## [Brief]
Show all lines from the listing below that contain "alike".

═══ Exercise material ═══

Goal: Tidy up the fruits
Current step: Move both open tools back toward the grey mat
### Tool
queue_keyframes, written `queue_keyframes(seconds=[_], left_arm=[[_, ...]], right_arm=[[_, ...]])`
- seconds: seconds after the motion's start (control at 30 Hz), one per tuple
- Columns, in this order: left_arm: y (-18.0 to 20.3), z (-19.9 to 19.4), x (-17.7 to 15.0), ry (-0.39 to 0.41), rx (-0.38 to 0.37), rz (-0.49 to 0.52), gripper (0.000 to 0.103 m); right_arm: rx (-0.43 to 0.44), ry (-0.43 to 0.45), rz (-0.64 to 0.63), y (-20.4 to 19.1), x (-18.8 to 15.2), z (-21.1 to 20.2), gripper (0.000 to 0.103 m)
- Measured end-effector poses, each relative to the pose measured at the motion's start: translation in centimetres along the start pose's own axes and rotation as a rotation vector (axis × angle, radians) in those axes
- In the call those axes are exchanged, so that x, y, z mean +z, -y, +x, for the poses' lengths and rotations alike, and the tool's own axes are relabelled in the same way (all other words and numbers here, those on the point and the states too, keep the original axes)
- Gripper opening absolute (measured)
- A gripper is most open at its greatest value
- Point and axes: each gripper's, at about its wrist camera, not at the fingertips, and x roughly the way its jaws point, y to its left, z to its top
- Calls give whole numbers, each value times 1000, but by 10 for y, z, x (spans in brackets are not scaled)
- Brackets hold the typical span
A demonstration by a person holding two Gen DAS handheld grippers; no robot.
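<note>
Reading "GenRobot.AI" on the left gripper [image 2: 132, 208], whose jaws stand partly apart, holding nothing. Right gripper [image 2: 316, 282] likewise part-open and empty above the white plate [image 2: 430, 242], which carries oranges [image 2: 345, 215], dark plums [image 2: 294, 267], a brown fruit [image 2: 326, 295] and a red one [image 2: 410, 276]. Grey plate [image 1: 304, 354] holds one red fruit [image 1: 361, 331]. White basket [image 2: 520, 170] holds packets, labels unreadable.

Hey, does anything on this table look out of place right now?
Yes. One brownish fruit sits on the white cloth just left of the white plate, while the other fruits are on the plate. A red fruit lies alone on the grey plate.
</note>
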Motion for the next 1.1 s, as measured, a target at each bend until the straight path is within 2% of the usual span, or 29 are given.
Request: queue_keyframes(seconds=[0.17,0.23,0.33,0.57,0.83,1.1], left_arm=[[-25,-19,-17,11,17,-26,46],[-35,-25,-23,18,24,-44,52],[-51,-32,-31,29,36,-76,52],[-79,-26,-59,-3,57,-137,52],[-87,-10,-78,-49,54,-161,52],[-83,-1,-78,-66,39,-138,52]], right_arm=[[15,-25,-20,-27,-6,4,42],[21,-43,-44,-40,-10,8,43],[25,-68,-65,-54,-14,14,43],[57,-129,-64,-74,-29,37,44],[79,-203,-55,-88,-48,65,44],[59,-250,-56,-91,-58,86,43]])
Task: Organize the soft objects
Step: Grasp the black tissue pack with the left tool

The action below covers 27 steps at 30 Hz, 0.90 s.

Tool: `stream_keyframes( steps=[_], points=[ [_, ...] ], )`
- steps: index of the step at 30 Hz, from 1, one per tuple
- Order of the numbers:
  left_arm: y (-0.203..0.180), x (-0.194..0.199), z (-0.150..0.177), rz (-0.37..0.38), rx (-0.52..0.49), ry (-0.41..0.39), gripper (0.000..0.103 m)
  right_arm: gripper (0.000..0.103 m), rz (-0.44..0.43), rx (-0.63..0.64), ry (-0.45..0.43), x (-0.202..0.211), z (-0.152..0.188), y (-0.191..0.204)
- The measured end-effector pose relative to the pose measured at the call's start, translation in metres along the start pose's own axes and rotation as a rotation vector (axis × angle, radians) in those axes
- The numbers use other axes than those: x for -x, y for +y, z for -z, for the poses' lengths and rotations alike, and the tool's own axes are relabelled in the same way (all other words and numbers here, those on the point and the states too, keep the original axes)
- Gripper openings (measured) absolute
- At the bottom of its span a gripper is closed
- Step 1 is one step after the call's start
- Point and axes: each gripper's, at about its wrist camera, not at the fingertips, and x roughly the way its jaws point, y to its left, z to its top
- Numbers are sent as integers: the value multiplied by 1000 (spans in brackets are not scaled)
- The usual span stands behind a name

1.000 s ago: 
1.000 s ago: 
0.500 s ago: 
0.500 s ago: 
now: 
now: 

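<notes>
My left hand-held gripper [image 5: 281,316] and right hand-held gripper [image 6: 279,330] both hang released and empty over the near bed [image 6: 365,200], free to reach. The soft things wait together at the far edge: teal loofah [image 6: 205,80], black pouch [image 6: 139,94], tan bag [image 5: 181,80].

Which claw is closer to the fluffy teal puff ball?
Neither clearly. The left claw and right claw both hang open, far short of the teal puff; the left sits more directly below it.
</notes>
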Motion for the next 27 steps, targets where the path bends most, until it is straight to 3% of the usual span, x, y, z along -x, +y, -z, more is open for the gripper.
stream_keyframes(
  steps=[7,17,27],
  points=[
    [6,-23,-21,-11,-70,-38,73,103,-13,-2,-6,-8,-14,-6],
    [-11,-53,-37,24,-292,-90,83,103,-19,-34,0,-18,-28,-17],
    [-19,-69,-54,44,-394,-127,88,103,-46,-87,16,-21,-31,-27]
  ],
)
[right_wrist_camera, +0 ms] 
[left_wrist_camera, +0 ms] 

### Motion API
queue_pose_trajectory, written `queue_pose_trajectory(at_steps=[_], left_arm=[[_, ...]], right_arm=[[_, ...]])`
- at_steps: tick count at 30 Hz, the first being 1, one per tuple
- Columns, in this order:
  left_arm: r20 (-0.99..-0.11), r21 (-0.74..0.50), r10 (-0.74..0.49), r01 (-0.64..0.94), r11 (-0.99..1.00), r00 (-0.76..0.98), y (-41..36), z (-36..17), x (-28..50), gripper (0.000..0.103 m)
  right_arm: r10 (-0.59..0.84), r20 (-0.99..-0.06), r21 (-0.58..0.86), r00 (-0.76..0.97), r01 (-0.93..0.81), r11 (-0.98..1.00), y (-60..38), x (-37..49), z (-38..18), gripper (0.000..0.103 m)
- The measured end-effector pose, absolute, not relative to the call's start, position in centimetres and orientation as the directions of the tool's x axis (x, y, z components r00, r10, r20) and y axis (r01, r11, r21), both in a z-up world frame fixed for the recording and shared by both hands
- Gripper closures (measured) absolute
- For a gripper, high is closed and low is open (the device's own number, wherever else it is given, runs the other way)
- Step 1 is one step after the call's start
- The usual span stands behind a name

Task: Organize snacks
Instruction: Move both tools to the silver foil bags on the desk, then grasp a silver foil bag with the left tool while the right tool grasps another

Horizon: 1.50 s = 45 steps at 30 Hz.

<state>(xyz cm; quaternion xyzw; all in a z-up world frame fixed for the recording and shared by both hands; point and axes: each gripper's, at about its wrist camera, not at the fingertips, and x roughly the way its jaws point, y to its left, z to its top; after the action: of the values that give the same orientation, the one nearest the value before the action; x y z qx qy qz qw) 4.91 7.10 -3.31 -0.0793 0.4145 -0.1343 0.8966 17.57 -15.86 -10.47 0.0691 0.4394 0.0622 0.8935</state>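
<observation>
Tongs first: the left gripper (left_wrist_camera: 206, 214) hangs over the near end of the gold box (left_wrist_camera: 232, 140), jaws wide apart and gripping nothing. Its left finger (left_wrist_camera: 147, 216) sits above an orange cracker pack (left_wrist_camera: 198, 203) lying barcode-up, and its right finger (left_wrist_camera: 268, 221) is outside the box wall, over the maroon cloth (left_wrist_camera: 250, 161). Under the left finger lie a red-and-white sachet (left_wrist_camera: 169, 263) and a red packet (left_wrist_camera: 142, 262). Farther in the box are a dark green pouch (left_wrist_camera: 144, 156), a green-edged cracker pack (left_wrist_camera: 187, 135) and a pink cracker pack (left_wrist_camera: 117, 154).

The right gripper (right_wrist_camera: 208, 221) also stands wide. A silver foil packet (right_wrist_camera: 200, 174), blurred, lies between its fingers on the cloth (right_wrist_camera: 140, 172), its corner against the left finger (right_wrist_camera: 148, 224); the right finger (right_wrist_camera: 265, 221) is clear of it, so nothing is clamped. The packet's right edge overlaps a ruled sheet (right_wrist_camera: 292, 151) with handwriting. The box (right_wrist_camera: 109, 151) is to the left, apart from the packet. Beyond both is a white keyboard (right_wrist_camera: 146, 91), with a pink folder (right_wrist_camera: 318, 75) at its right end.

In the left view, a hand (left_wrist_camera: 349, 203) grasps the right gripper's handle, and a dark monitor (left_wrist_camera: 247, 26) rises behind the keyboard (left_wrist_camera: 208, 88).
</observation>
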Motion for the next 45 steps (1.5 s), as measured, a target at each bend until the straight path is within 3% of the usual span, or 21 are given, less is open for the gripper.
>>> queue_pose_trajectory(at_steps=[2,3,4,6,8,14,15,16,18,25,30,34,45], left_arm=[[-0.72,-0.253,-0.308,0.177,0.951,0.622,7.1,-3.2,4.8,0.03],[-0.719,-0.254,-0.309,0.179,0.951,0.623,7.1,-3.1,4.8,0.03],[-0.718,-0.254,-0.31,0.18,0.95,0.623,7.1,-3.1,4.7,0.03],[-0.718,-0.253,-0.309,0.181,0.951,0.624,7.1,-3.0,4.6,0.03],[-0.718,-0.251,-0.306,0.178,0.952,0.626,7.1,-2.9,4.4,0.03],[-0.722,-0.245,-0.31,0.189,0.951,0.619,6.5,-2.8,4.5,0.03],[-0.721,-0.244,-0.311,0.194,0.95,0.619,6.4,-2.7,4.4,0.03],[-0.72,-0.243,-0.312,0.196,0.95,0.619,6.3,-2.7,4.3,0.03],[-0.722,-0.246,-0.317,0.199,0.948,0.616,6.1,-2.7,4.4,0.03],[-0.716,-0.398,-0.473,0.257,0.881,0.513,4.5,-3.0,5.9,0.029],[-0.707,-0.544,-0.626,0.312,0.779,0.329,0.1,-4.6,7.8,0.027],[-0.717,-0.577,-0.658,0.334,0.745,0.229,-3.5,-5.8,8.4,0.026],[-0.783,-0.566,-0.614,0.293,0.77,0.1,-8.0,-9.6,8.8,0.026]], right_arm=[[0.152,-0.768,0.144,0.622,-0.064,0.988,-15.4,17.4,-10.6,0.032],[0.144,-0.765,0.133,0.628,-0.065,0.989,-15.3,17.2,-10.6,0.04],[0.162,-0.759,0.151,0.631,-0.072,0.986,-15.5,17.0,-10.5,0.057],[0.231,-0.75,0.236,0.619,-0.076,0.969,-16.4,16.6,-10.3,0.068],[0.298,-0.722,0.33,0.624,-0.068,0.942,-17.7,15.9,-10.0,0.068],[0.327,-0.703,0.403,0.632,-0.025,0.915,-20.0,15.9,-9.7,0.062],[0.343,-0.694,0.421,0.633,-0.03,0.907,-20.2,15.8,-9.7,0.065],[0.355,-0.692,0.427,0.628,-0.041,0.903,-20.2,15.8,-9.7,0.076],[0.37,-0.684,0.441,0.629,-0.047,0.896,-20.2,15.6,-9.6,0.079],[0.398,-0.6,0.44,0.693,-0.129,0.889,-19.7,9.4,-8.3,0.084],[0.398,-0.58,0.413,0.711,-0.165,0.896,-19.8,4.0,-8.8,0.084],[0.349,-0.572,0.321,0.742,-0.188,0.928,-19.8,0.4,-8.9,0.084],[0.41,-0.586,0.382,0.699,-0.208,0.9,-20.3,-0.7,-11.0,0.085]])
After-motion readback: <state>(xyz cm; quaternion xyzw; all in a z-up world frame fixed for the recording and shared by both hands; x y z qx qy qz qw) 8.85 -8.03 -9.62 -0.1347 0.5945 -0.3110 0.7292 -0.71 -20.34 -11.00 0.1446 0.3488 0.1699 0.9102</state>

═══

## [Worked solution]
- In the call those axes are exchanged, so that x, y, z mean +z, -y, +x, for the poses' lengths and rotations alike, and the tool's own axes are relabelled in the same way (all other words and numbers here, those on the point and the states too, keep the original axes)
- The numbers use other axes than those: x for -x, y for +y, z for -z, for the poses' lengths and rotations alike, and the tool's own axes are relabelled in the same way (all other words and numbers here, those on the point and the states too, keep the original axes)

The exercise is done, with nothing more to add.